Informações técnicas:
O Desprezo (Le Mépris), dir.
Jean-Luc Godard – França & Itália, 1963 – 103 min.


        Ah, Godard, o múltiplo e imprevisível Godard. Agora, em ocasião dos noventa anos completados pelo cineasta, havíamos de escolher algum caminho para reencontrá-lo, e minha opção foi pela revisão de O Desprezo, sua obra que considero mais fascinante. A escolha se deu pela evocação de um documentário sobre o filme [1], especialmente pelos trechos em que aparece o próprio Godard (ali, já bem próximo da casa dos oitenta) assistindo a algumas cenas do seu antigo trabalho com um olhar distante, inacessível. A lembrança mais sólida que acaba compartilhando sobre a realização é que, durante ela, dizia para si próprio não saber o que era o desprezo. Ele colocava então em prática o que havia escrito sobre outro diretor: “estar só, é fazer perguntas. E fazer filmes, é respondê-las” [2].

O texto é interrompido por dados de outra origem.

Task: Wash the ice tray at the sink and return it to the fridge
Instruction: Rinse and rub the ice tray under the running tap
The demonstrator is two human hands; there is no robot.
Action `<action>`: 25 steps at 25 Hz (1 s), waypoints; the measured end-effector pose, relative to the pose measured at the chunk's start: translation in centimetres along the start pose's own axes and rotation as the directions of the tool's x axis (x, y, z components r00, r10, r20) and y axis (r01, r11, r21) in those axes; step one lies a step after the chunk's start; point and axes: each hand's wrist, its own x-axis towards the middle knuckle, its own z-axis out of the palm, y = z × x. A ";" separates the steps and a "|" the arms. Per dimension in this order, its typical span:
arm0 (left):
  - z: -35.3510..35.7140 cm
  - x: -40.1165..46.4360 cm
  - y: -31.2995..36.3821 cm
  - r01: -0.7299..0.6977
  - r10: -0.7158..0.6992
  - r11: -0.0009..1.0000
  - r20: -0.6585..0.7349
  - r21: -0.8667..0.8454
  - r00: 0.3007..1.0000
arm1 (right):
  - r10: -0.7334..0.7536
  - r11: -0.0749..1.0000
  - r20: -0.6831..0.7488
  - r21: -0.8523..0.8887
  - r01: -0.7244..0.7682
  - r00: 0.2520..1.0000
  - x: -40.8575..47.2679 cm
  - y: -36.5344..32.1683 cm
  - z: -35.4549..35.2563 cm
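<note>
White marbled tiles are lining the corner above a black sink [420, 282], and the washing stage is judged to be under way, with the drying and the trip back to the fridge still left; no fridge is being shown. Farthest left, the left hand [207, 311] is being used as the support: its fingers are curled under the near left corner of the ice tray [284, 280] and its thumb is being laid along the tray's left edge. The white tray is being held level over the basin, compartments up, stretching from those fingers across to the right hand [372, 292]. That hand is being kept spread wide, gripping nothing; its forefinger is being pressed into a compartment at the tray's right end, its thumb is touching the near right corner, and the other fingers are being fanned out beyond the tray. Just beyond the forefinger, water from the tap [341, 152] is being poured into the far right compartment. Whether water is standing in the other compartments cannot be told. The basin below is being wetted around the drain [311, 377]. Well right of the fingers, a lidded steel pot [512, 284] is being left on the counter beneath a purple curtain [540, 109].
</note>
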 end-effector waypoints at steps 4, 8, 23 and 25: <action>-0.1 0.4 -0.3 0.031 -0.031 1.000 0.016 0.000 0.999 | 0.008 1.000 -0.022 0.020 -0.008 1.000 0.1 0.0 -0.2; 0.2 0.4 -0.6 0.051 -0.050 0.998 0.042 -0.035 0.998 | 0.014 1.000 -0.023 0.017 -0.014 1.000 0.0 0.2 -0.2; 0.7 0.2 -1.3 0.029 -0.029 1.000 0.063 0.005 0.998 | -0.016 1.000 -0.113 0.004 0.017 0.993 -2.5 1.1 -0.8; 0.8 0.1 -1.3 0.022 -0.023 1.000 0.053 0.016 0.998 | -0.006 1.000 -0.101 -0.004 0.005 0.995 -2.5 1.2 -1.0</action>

O desprezo entre o passado e futuro - figura 01

         Os ângulos buscados para tocar as angústias sobre o desprezo são diversos: existe a tensão nervosa da criação cinematográfica, a relação amorosa sendo corroída pelo ciúme (ou ausência dele) e interesses egoístas, o resgate da jornada homérica como eterno modelo sobre as formas de estar no mundo. É um filme em que a concorrência amorosa de um triângulo se confunde com as próprias disputas da criação: o roteirista Paul Javal (Picolli) se encontra em um impasse ao aceitar a encomenda de uma adaptação da Odisseia, motivo do afastamento afetivo de Camille (Bardot), que precisará conviver com a presença do produtor endinheirado Jeremy Prokosch (Palance). A Odisseia faz parte da trama, mas também é a própria trama: mais uma vez, Ulisses parte para uma guerra da qual precisa retornar, e Penélope fica abandonada entre a fidelidade ao marido e os novos pretendentes. A partir daí, toda a série de diálogos ácidos, olhares sugestivos, de comportamentos banais que mostram um casal no desespero por reconquistar um ao outro.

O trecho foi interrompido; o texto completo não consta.